Chain-in-Tree: Back to Sequential Reasoning in LLM Tree Search
Summary: arXiv:2509.25835v4 Announce Type: replace
Abstract: Test-time scaling improves large language models (LLMs) on long-horizon reasoning tasks by allocating more compute at inference. LLM inference via tree search (LITS) achieves strong performance but is highly inefficient. We propose Chain-in-Tree (CiT), a plug-in framework that decides when to branch during search instead of expanding at every step. CiT introduces lightweight Branching Necessity (BN) evaluations, including BN-DP (direct prompting) and BN-SC (self-consistency). Integrated into Tree of Thoughts, ReST-MCTS, and RAP, BN-DP reduces token generation, model calls, and runtime by 75-85% on GSM8K and Math500, with often negligible or no accuracy loss. BN-SC typically yields substantial savings (up to 80%) generally but shows instability in 1-4 out of 14 settings, caused by a small subset of examples that produce extremely long reasoning steps. We theoretically prove that BN-DP never increases policy invocations and release unified implementations applicable across LITS frameworks. The full codebase is publicly available at https://github.com/xinzhel/chain_in_tree.
Introduction
Large language models (LLMs) have transformed the landscape of natural language processing, particularly in tasks that require long-horizon reasoning. Despite their capabilities, traditional inference methods can be computationally taxing and inefficient, especially when applied to tree search methods like LLM Inference via Tree Search (LITS).
Challenges with Current Approaches
While LITS has demonstrated strong performance across various benchmarks, its inefficiencies pose a significant barrier to practical deployment. The need for constant branching at every step of the search process leads to increased computational costs, which in turn affects the overall performance and scalability of LLM applications in real-world scenarios.
Introducing Chain-in-Tree (CiT)
The Chain-in-Tree (CiT) framework addresses these inefficiencies by allowing the model to make informed decisions about when to branch during the search process. This approach not only optimizes computational resources but also focuses on enhancing the quality of reasoning.

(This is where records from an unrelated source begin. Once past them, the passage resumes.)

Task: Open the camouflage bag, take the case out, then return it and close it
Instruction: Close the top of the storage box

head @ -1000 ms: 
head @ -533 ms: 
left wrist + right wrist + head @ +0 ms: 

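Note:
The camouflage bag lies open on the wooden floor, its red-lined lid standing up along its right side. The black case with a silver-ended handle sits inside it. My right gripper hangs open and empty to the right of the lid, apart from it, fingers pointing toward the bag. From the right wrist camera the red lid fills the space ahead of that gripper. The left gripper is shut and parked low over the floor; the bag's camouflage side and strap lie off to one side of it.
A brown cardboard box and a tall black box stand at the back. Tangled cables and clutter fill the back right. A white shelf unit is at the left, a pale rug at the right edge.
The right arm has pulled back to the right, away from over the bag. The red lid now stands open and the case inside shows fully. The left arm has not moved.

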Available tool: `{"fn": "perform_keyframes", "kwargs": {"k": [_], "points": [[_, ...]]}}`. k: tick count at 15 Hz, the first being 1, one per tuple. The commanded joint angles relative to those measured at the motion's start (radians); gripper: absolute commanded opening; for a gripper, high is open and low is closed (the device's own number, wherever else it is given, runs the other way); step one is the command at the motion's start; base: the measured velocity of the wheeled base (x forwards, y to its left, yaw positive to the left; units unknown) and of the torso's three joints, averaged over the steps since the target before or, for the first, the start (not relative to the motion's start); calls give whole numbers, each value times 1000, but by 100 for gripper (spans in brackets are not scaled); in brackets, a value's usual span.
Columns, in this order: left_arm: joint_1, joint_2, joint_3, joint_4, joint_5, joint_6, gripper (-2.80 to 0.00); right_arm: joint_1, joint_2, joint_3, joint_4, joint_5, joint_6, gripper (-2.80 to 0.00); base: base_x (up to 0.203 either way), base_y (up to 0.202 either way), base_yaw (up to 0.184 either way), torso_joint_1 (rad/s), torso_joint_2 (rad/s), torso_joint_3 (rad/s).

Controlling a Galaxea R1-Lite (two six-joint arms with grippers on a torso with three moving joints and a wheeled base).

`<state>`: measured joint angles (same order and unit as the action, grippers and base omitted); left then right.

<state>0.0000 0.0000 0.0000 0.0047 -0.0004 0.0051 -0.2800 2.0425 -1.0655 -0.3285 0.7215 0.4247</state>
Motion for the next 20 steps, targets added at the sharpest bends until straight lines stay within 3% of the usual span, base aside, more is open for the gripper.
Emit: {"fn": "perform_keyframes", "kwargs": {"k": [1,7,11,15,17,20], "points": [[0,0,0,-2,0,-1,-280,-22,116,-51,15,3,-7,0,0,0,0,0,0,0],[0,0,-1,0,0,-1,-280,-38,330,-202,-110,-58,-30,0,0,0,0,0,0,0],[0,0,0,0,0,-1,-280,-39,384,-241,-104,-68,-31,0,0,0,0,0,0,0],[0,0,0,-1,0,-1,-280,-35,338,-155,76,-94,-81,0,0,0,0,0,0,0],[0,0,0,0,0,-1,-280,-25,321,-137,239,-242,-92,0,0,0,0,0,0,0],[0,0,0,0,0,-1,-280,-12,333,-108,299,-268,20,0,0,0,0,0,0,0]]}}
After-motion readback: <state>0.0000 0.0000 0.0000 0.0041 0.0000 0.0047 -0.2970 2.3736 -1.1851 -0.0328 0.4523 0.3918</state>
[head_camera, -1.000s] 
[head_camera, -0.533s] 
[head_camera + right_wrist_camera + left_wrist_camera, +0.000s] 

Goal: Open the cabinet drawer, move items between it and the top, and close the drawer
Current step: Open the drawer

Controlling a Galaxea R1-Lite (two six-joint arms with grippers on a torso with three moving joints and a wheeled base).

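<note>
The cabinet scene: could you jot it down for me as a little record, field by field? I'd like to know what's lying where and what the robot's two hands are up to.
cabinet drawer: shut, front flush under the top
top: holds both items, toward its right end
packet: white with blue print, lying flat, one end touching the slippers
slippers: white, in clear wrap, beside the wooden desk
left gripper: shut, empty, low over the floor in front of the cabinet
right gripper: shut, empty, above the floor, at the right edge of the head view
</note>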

Branching Necessity Evaluations
CiT incorporates two primary evaluations for branching necessity:
- BN-DP (Direct Prompting): This method evaluates the necessity of branching based on direct prompts, which has shown to reduce token generation, model calls, and runtime by 75-85% on datasets such as GSM8K and Math500, with little to no loss in accuracy.
- BN-SC (Self-Consistency): This evaluation can yield significant savings of up to 80%. However, it may exhibit instability in certain scenarios, particularly with a small subset of examples that require extensive reasoning steps.
Performance and Results
When integrated into various frameworks, including Tree of Thoughts, ReST-MCTS, and RAP, BN-DP consistently shows a reduction in resource consumption without compromising the quality of outputs. The theoretical backing for BN-DP guarantees that it does not increase policy invocations, thus providing a robust solution for optimizing LLM efficiency.
Availability and Future Work
The complete codebase for Chain-in-Tree is publicly available, encouraging further research and implementation across various LITS frameworks. As LLMs continue to evolve, approaches like CiT pave the way for more efficient reasoning processes in large-scale applications.